══ DATA SEGMENT ══
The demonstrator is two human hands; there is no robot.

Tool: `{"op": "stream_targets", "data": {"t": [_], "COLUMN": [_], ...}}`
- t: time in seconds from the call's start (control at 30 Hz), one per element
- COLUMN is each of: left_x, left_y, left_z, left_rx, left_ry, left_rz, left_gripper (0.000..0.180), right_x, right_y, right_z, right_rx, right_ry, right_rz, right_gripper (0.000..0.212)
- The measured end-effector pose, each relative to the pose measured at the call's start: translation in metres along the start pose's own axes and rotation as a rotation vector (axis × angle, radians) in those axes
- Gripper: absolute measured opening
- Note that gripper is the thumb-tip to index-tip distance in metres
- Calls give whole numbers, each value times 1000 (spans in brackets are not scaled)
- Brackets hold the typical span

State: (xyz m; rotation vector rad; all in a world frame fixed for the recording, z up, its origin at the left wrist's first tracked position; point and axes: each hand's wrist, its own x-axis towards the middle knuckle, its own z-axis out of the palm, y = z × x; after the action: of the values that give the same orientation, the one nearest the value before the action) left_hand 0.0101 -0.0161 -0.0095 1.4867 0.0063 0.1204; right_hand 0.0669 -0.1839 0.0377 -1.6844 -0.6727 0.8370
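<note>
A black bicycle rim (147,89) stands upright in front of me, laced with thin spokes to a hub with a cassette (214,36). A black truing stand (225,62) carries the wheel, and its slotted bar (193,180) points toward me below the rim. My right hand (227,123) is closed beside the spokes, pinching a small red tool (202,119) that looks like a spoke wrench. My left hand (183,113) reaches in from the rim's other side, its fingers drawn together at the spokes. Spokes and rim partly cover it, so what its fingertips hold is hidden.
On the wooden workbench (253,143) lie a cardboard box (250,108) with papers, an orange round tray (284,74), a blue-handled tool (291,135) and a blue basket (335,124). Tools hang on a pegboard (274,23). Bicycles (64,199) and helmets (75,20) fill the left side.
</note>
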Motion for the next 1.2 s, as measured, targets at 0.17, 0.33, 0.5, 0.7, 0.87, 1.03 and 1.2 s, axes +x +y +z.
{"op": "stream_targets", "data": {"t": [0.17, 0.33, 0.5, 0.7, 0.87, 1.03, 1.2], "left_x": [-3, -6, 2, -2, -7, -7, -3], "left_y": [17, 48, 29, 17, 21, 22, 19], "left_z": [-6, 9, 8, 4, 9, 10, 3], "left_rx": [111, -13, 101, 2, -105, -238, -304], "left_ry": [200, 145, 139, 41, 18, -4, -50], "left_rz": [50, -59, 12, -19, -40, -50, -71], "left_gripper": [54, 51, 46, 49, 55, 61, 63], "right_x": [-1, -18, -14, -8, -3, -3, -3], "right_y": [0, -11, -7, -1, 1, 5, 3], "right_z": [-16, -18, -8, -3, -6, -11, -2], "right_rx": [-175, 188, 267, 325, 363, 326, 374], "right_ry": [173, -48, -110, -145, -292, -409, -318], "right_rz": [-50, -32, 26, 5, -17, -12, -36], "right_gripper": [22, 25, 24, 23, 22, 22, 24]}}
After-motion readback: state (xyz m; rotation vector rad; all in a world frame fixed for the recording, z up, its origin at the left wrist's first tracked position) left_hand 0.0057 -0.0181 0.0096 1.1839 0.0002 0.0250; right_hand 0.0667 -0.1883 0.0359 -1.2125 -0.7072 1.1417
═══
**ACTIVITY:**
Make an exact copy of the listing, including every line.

**ANSWER TO THIS PROBLEM:**
The demonstrator is two human hands; there is no robot.

Tool: `{"op": "stream_targets", "data": {"t": [_], "COLUMN": [_], ...}}`
- t: time in seconds from the call's start (control at 30 Hz), one per element
- COLUMN is each of: left_x, left_y, left_z, left_rx, left_ry, left_rz, left_gripper (0.000..0.180), right_x, right_y, right_z, right_rx, right_ry, right_rz, right_gripper (0.000..0.212)
- The measured end-effector pose, each relative to the pose measured at the call's start: translation in metres along the start pose's own axes and rotation as a rotation vector (axis × angle, radians) in those axes
- Gripper: absolute measured opening
- Note that gripper is the thumb-tip to index-tip distance in metres
- Calls give whole numbers, each value times 1000 (spans in brackets are not scaled)
- Brackets hold the typical span

State: (xyz m; rotation vector rad; all in a world frame fixed for the recording, z up, its origin at the left wrist's first tracked position; point and axes: each hand's wrist, its own x-axis towards the middle knuckle, its own z-axis out of the palm, y = z × x; after the action: of the values that give the same orientation, the one nearest the value before the action) left_hand 0.0101 -0.0161 -0.0095 1.4867 0.0063 0.1204; right_hand 0.0669 -0.1839 0.0377 -1.6844 -0.6727 0.8370
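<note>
A black bicycle rim (147,89) stands upright in front of me, laced with thin spokes to a hub with a cassette (214,36). A black truing stand (225,62) carries the wheel, and its slotted bar (193,180) points toward me below the rim. My right hand (227,123) is closed beside the spokes, pinching a small red tool (202,119) that looks like a spoke wrench. My left hand (183,113) reaches in from the rim's other side, its fingers drawn together at the spokes. Spokes and rim partly cover it, so what its fingertips hold is hidden.
On the wooden workbench (253,143) lie a cardboard box (250,108) with papers, an orange round tray (284,74), a blue-handled tool (291,135) and a blue basket (335,124). Tools hang on a pegboard (274,23). Bicycles (64,199) and helmets (75,20) fill the left side.
</note>
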Motion for the next 1.2 s, as measured, targets at 0.17, 0.33, 0.5, 0.7, 0.87, 1.03 and 1.2 s, axes +x +y +z.
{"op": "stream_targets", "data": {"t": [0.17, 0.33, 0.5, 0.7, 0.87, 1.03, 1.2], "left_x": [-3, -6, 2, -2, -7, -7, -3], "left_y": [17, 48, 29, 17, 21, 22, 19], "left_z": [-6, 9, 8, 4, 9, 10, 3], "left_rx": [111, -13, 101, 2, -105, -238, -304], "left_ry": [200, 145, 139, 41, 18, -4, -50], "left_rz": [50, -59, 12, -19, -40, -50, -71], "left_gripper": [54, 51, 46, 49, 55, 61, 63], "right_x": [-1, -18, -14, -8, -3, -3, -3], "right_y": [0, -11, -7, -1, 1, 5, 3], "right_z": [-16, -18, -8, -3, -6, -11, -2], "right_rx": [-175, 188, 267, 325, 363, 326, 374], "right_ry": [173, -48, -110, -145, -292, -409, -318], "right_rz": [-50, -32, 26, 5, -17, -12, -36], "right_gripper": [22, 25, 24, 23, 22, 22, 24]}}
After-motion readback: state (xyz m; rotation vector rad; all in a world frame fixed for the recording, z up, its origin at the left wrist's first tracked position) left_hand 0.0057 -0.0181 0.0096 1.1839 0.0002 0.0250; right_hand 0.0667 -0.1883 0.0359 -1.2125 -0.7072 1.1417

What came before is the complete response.